M. le président. La parole est à M. Guillaume Chevrollier, pour la réplique.

M. Guillaume Chevrollier. Sur le sujet des petites retraites, notamment agricoles, vous êtes attendu, monsieur le secrétaire d’État. Nous serons particulièrement vigilants. Pensez également aux retraités d’aujourd’hui !

M. le président. La parole est à M. Michel Savin.

M. Michel Savin. Monsieur le secrétaire d’État, Frédérique Puissat et moi-même avions préparé une question sur la pension de réversion réservée aux couples mariés. Cette question a été posée par Laurence Rossignol, et elle est d’ailleurs restée sans réponse. Heureusement, j’avais anticipé la situation et prévu une seconde question, que je vais maintenant vous poser.

Elle risque de paraître minime par rapport aux grandes inquiétudes et aux questionnements qui ont été évoqués depuis le début de ce débat.

En effet, en tant que président du groupe d’études sur les pratiques sportives et les grands événements sportifs, je souhaite aborder la question des quelques centaines de jeunes athlètes de haut niveau qui font briller les couleurs de notre pays dans les différentes compétitions internationales. Ces sportifs de haut niveau ne sont pas des professionnels et perçoivent des revenus qui avoisinent les 1 000 euros par mois.

Le PLFSS pour 2012 a introduit dans la loi un dispositif spécifique d’ouverture de droit à la retraite pour les sportifs de haut niveau. Relevant du régime général de la sécurité sociale, sous certaines conditions de ressources et d’âge, ceux-ci bénéficient de la validation de trimestres – jusqu’à seize trimestres, soit une olympiade – correspondant à un revenu fictif d’environ 1 500 euros par mois.

Par ailleurs, ce même PLFSS prévoyait qu’avant le 1er octobre 2013 le Gouvernement remet au Parlement un rapport présentant le coût du dispositif prévu et étudiant la possibilité d’augmenter le nombre de trimestres.

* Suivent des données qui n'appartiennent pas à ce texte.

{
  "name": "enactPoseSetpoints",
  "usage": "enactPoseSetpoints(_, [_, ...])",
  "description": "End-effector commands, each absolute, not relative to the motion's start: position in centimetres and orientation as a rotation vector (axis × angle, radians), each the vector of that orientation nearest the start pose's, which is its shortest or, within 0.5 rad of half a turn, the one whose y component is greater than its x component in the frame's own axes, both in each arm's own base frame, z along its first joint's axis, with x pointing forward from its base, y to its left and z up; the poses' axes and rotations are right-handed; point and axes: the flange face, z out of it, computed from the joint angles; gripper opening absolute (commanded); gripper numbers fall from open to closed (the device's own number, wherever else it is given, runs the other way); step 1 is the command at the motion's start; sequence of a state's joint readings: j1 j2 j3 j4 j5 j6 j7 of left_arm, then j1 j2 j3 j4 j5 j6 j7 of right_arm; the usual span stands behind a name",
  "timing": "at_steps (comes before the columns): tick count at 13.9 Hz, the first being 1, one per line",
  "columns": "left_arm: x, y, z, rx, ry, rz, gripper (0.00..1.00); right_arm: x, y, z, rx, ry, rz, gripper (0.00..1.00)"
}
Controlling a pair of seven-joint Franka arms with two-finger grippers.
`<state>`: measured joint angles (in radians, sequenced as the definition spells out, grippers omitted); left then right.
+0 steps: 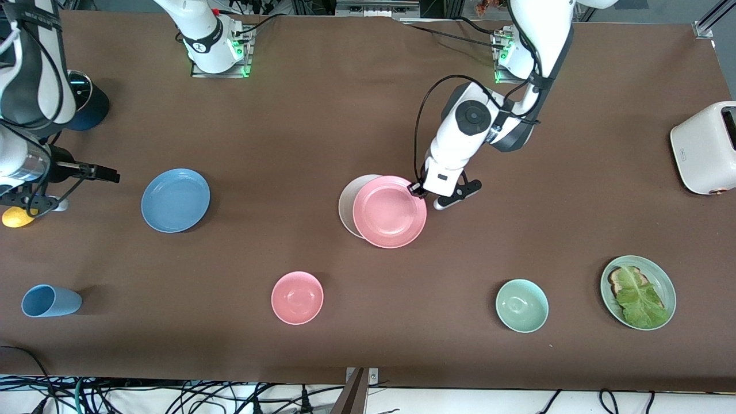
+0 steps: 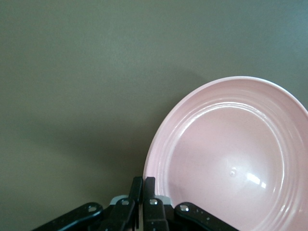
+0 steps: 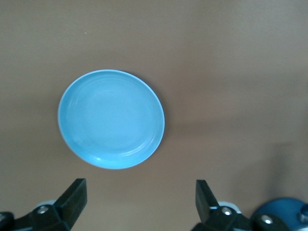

Comme souvent, ce rapport n’a pas été rendu…

Monsieur le secrétaire d’État, comment comptez-vous traiter le cas de ces sportifs de haut niveau dans le cadre de la réforme des retraites qui sera prochainement examinée ?

Par ailleurs, deux situations doivent être largement améliorées.

D’une part, le système actuel ne profite qu’aux sportifs âgés de plus de 20 ans. Avec la hausse du nombre de disciplines précoces, provoquant un décalage ultérieur des études, c’est une injustice pour ces jeunes. Il serait bon de revoir cette clause d’âge.

D’autre part, seize trimestres, soit une olympiade, ne représentent finalement pas la réalité du parcours d’un sportif qui s’étale souvent sur deux olympiades. Il serait bon également de revoir cette durée.

Quelle est votre position sur ces deux questions, monsieur le secrétaire d’État ?

M. le président. La parole est à M. le secrétaire d’État.

M. Laurent Pietraszewski, secrétaire dÉtat auprès de la ministre des solidarités et de la santé, chargé des retraites. Je travaille ce sujet avec ma collègue Roxana Maracineanu, mais nous n’en sommes qu’au démarrage, puisque j’ai pris mes fonctions voilà trois semaines.

Le principe est de substituer des points aux trimestres. La dynamique que vous évoquez est inchangée.

M. le président. La parole est à M. Jean-Raymond Hugonet. (Applaudissements sur les travées du groupe Les Républicains.)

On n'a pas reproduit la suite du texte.